One good code plans for problems.

The pattern is called circuit breaker, and its purpose is to prevent runaway failures.

In systems without circuit breakers, failures in an external call may cause an exception on the caller’s side; this can cause the caller to log, retry, and/or execute other specialized logic. Since errors are supposed to be the corner case, the blocks of code that handle them are often expensive to execute. The very slowness of the error-handling codepath can be the source of further failures, because locks are held longer than normal, or because we poll until a connection is restored, overwhelming a system that’s already limping.

Or, to borrow an old idiom, “it never rains but it pours.”

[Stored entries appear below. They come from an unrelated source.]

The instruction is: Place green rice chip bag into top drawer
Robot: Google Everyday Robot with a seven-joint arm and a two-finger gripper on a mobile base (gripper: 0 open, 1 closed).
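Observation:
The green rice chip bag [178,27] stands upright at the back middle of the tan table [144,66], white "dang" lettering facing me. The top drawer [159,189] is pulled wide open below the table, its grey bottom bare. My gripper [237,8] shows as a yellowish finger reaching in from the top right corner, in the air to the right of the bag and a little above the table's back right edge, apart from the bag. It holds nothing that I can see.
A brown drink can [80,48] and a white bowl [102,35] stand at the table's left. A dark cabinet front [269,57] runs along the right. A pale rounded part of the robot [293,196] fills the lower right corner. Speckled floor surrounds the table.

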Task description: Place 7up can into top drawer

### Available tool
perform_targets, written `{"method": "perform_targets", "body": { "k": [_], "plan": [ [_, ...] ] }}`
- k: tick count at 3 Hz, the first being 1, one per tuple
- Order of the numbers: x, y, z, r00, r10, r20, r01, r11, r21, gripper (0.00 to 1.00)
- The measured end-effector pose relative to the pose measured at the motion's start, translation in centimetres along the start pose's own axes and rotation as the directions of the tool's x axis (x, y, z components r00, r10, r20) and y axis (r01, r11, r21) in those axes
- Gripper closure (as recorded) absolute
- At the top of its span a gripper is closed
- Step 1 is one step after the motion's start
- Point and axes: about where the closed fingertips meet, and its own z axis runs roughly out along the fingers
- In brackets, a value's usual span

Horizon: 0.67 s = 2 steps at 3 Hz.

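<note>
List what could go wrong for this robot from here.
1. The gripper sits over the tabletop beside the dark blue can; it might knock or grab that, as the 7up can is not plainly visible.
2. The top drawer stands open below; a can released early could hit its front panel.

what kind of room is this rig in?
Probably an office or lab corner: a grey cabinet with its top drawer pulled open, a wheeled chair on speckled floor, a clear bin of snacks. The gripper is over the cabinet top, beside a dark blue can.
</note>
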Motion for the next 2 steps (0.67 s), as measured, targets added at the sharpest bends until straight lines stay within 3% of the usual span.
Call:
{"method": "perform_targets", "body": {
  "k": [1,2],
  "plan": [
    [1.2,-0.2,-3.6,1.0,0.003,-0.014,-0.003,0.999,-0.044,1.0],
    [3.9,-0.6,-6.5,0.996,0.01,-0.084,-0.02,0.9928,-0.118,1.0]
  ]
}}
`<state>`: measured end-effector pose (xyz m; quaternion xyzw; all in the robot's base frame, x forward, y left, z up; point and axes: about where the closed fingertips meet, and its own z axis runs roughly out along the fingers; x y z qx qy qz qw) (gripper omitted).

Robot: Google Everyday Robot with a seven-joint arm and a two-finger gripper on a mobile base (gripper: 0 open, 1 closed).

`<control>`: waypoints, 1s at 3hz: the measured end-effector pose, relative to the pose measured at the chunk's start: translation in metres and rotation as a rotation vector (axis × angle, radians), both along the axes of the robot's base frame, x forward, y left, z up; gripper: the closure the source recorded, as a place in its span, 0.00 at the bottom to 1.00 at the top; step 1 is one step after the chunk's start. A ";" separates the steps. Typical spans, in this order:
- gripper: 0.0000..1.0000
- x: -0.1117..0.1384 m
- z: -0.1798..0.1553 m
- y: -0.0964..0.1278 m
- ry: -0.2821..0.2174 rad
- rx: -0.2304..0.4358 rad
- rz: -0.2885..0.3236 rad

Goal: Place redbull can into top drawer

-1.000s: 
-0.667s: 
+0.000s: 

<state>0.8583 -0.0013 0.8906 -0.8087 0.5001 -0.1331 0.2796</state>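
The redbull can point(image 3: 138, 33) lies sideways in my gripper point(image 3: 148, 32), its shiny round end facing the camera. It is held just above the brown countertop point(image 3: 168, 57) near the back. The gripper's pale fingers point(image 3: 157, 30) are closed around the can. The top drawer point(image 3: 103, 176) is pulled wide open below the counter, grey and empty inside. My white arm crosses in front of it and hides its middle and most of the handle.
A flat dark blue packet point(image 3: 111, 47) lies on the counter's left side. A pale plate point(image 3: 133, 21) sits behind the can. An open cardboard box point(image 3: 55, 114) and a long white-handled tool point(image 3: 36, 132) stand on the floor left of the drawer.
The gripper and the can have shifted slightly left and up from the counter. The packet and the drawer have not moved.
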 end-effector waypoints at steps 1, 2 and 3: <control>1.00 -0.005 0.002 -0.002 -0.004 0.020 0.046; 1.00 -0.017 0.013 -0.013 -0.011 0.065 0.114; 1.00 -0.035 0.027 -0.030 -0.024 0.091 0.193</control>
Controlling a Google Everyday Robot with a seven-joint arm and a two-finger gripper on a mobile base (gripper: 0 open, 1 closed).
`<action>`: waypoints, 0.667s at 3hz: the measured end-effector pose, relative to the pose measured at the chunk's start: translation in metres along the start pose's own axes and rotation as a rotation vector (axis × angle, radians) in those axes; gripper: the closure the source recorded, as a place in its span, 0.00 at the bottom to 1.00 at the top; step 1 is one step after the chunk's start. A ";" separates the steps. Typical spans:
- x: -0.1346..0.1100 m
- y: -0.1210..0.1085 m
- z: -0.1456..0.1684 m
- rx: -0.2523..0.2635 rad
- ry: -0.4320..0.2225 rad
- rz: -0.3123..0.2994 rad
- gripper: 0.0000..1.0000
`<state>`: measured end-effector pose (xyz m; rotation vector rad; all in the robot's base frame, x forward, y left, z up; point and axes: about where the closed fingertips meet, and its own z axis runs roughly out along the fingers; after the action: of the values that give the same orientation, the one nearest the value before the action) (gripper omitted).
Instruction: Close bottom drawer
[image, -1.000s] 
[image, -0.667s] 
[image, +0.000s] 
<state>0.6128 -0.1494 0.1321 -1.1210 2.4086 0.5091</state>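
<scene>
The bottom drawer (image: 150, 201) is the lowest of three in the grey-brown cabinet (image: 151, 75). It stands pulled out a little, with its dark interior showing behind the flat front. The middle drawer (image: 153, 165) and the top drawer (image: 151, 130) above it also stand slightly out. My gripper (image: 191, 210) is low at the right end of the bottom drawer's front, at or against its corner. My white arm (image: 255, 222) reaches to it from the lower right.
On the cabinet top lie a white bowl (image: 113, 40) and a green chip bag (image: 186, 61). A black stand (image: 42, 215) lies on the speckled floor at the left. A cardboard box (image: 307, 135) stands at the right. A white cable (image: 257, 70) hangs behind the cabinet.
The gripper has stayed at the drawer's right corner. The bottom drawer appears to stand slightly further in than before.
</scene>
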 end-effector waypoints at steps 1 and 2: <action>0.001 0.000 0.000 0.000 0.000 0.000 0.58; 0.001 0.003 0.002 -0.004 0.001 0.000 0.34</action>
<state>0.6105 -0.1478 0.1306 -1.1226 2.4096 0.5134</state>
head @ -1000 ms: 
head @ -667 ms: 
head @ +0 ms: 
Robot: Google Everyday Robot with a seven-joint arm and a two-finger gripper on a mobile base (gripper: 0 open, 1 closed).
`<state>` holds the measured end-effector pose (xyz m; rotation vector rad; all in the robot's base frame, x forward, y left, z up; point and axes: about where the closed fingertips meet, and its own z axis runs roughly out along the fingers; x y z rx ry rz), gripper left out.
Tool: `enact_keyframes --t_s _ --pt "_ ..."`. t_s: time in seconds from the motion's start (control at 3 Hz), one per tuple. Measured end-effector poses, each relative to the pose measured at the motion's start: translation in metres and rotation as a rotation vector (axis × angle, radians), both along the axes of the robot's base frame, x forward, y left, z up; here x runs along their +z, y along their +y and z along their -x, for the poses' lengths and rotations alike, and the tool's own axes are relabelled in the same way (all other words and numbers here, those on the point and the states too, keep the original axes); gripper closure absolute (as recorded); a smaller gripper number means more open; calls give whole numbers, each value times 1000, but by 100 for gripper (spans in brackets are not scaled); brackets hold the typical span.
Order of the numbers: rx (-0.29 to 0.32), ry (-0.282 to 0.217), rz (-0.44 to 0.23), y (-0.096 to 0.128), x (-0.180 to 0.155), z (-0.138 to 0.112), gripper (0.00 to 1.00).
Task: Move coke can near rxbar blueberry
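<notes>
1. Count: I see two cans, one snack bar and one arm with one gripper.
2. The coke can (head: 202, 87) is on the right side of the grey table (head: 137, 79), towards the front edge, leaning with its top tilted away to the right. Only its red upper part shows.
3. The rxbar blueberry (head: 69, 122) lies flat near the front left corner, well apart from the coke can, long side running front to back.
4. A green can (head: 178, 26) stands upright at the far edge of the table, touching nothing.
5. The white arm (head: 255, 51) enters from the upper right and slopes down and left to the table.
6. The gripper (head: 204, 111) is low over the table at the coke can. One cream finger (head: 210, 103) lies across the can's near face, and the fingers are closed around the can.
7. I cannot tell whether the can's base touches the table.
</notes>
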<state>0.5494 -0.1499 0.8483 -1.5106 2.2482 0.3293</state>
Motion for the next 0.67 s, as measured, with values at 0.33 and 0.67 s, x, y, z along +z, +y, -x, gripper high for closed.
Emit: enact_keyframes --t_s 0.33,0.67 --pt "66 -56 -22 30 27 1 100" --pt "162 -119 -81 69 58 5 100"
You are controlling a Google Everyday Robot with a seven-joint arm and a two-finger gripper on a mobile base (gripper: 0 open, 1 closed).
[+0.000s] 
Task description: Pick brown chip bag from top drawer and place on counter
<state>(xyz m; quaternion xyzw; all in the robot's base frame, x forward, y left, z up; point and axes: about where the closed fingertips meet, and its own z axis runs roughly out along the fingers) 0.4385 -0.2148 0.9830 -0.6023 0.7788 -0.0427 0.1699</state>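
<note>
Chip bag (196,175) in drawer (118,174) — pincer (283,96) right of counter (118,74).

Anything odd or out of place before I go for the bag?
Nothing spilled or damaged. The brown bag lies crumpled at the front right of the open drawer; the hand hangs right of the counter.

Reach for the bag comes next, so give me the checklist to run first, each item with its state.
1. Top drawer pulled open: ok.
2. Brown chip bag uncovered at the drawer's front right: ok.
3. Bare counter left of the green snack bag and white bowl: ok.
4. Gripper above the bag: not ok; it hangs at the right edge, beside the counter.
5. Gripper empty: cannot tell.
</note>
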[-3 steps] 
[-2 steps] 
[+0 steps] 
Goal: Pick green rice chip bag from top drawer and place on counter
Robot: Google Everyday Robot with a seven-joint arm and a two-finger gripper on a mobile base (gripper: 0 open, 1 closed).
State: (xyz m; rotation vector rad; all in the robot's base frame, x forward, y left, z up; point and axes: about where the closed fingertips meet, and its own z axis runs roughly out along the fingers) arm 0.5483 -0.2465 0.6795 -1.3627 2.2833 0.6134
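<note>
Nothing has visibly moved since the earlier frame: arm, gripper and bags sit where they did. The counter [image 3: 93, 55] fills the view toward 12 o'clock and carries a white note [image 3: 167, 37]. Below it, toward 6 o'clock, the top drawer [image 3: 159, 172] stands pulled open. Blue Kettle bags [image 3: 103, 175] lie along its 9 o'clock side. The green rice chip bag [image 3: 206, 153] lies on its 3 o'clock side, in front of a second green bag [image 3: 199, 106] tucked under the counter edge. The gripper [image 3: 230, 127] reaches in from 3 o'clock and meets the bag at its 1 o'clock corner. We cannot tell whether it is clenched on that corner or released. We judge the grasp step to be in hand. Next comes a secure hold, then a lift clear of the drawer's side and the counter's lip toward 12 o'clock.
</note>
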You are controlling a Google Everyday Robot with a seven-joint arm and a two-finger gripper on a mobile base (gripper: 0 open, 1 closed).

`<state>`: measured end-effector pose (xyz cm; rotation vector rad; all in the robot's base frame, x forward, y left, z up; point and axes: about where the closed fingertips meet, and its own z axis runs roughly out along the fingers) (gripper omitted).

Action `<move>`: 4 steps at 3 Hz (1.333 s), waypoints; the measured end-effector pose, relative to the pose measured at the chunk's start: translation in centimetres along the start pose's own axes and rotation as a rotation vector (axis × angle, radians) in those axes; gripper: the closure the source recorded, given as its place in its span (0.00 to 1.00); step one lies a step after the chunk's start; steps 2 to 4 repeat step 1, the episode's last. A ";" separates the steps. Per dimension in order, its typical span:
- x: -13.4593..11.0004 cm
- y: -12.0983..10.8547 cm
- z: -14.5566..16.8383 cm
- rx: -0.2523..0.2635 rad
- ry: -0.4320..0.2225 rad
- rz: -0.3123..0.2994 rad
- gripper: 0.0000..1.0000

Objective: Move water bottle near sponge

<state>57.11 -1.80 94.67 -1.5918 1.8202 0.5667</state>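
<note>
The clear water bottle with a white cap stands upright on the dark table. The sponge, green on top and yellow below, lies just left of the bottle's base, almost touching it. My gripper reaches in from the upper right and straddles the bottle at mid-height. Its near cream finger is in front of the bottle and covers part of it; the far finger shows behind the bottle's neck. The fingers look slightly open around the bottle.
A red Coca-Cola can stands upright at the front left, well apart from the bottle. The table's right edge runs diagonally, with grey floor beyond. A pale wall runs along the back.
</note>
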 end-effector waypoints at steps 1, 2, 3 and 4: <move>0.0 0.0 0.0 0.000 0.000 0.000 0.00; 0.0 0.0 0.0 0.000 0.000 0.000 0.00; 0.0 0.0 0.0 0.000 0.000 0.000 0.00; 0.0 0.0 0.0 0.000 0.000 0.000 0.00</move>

In the circuit breaker pattern, on the other hand, the caller assigns each “circuit” (a codepath that invokes an external entity) to one of three possible states: closed, open, or half-open. In the closed state, all is copacetic; calls succeed quickly. However, if the caller starts seeing failures or brownouts, and if these failures eventually create enough resistance on the circuit, the circuit’s state is considered open — all traffic on the circuit is suspended for a while, allowing backlogs to clear and former equilibrium to return. While in the open state, code that attempts to use the circuit gets an immediate and cheap failure. After enough time has passed, the circuit breaker assumes a half-open state, where it is willing to try again to see if things are now better. With success, the circuit transitions back to closed (normal); with failure, it reverts to open for more waiting.

Nygard’s war stories are an excellent argument for building circuit breakers. I see eloquent support in other contexts as well.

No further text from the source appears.